* Work order:
Your answer should be a single number: the count of lines in the material below that hold "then".

* Data excerpt:
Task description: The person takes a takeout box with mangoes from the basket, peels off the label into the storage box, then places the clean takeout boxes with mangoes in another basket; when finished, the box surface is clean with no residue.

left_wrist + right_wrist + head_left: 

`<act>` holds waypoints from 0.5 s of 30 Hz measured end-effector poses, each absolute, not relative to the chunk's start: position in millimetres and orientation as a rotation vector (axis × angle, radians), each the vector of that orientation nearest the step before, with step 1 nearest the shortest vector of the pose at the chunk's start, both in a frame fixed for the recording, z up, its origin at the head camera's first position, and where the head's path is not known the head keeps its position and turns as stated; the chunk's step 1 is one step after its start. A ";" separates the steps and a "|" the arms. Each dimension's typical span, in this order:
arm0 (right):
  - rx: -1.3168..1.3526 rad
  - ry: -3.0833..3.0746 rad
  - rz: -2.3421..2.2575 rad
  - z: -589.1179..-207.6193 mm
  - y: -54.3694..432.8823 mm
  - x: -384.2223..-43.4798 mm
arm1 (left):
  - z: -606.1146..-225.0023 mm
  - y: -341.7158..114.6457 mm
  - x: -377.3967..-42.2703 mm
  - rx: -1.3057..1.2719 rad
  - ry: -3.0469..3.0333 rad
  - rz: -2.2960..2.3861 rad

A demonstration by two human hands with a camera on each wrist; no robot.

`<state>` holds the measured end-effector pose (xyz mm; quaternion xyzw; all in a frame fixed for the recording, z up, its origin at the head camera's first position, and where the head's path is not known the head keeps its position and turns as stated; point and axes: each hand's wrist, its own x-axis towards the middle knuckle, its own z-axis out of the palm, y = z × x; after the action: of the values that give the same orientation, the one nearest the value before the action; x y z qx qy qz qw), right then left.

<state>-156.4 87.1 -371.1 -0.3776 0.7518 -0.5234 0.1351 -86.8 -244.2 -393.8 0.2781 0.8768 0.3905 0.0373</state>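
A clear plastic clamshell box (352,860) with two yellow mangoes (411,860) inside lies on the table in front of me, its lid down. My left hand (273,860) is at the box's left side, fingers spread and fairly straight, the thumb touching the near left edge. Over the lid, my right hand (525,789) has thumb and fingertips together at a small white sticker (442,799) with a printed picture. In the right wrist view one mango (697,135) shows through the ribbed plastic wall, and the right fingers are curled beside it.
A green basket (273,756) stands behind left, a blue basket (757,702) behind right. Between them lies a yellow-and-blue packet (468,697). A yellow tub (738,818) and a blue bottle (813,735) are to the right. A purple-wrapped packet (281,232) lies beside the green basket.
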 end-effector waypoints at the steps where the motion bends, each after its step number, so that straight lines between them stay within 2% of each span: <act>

* Problem solution:
2